Data compression/optimization strategies

Started by
8 comments, last by wodinoneeye 10 years, 8 months ago

For games where data throughput and size is an issue, what do most people use for compression? Is it generally worthwhile using different strategies for say floating point data versus other stuff, or do most just compress everything with something like zlib and call it a day?

The specific case I have is an mmo client/server. I'm working on the scale of say something like Guild wars II or Eve online as far as requirements. Right now I'm able to track several thousand objects on the server side and do efficient neighbor queries on them, it's bandwidth that's becoming an issue. Sending the coordinates of 1000 players to the client is a lot of data, and that's just movement, I haven't even gotten into combat and other stuff that will bump it up even more.

So far this is what I'm doing to optimize location tracking:

- Use integers instead of floats. I don't generally need the precision for x,y movement coords.

- Send local grid coordinates not world coordinates.

- base 62 encoding of string id's

- don't send data if it hasn't changed since last update

- partial coordinates. Only send coordinate values that have changed by a certain threshold. So a client might get a vector with x being empty, which means use the last known value.

If anyone has ideas on best compression algorithms, or other tricks to keep bandwidth usage down, let me know!

Chris

Advertisement

- Use integers instead of floats. I don't generally need the precision for x,y movement coords.

Both are 32 bits, unless there is something you are not telling us.

- Send local grid coordinates not world coordinates.

How is that smaller?

- base 62 encoding of string id's

Why base 62? Your goal is to reduce the number of bits sent, that would increase the number.

- don't send data if it hasn't changed since last update

Excellent.

- partial coordinates. Only send coordinate values that have changed by a certain threshold. So a client might get a vector with x being empty, which means use the last known value.

Excellent.

If anyone has ideas on best compression algorithms, or other tricks to keep bandwidth usage down, let me know!

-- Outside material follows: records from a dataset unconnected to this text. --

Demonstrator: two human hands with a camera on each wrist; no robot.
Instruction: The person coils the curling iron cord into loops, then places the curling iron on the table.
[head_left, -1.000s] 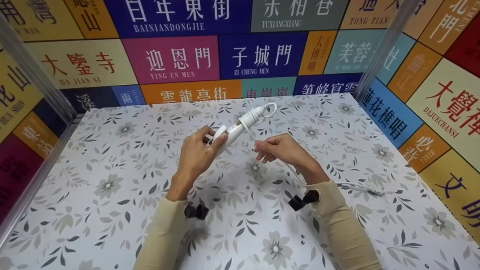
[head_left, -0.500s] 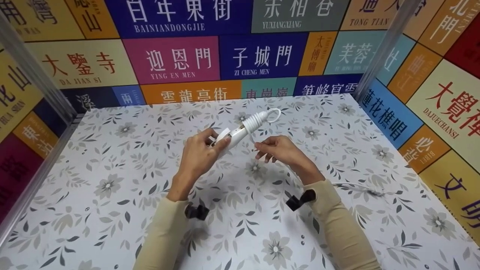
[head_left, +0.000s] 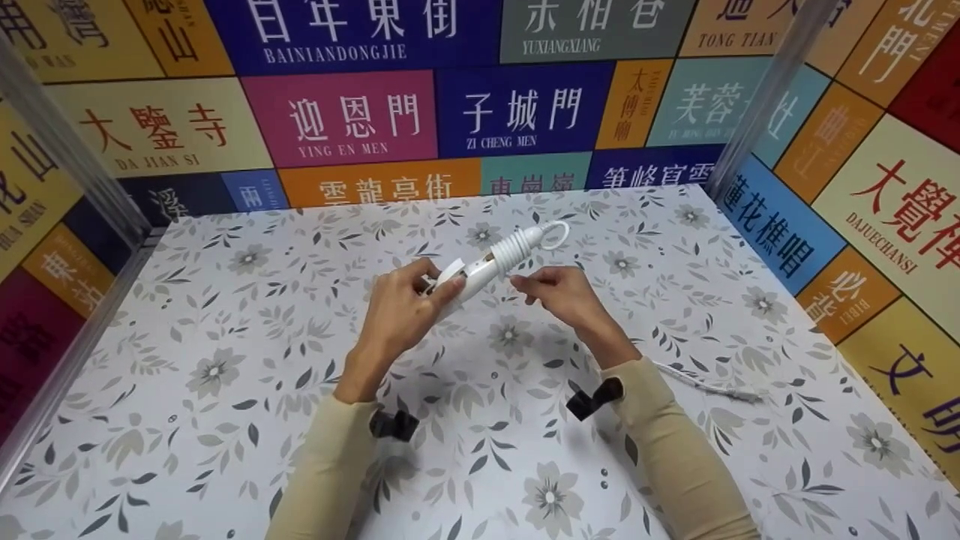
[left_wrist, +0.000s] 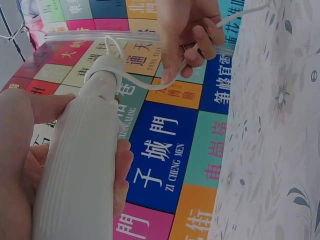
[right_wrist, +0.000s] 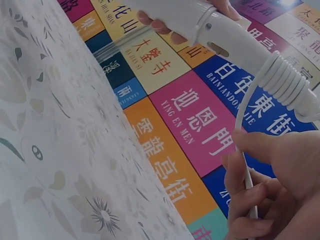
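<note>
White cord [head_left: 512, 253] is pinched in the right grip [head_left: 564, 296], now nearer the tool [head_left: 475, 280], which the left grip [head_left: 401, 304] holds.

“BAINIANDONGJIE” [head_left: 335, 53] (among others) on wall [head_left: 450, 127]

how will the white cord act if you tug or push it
The cord is probably floppy, since it runs in a loose curve between the wand and the right hand. Its close turns round the wand suggest it bends easily. Being thin, it would likely buckle if pushed.
</note>
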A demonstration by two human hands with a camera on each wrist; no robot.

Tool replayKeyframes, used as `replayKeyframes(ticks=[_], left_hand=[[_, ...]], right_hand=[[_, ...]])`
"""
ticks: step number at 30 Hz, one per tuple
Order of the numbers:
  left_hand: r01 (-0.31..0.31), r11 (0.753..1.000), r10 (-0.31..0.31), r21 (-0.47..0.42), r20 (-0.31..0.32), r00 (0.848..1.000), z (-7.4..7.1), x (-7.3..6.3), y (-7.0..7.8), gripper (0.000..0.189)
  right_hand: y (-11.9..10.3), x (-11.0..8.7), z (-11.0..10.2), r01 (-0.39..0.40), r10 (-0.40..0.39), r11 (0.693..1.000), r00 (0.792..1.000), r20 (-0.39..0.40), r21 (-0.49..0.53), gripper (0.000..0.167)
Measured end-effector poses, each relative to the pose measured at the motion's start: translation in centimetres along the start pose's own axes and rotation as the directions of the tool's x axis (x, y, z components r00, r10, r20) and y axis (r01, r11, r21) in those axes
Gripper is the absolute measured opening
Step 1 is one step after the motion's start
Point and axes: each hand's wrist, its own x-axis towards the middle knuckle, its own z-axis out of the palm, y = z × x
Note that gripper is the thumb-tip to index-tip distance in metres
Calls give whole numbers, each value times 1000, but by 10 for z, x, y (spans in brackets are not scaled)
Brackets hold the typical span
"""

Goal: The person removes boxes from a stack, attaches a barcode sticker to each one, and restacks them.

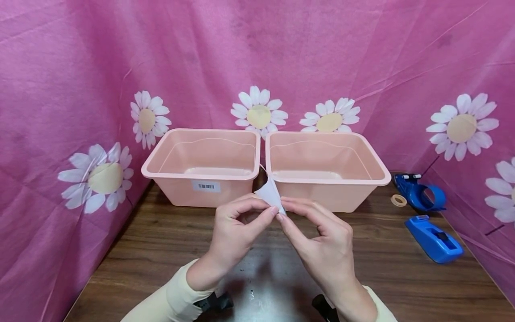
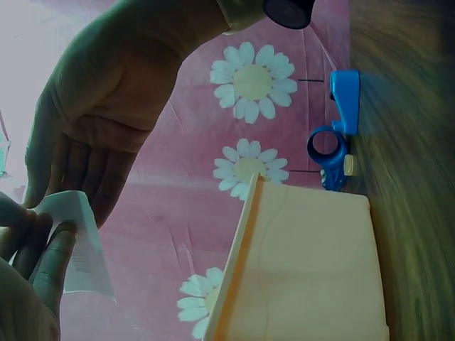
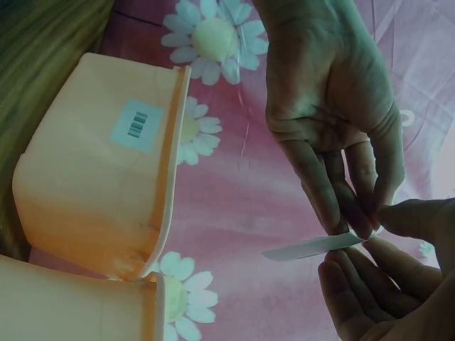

Only two of those items above actually reduces the number of bits. Do more things that reduce the number of bits.

When you encode and decode your larger packets you should generally have some form of bit packer. If there are only 3 options don't add a full int (32 bits) to the message, you can represent it with just 2 instead of 32. If your integer has a small numeric range, reduce the number of bits to those that contain the range. If your number can be reasonably represented by a 16-bit float, use that instead of a 32-bit float. Delta-encoding is another way to reduce the number of bits; if you know something can only have moved up to /n/ distance in the most extreme case, subtract the new value and store only the necessary log2(n) bits rather than 32. Repeat the process of stripping out unused bits for each of the messages that you need to send.

If your messages are STILL too large, use a compression algorithm. For TCP you can use a stream-based general purpose compression algorithm, for UDP you might be able to use a stream algorithm, but you sadly might need to compress each packet individually. Stream-based may require take more data to go through but can give better overall results. Message-based compression is hard because the algorithms only have a few bytes to encode, and hopefully they are high-entropy due to the encoding already mentioned so the compressor will struggle to improve it.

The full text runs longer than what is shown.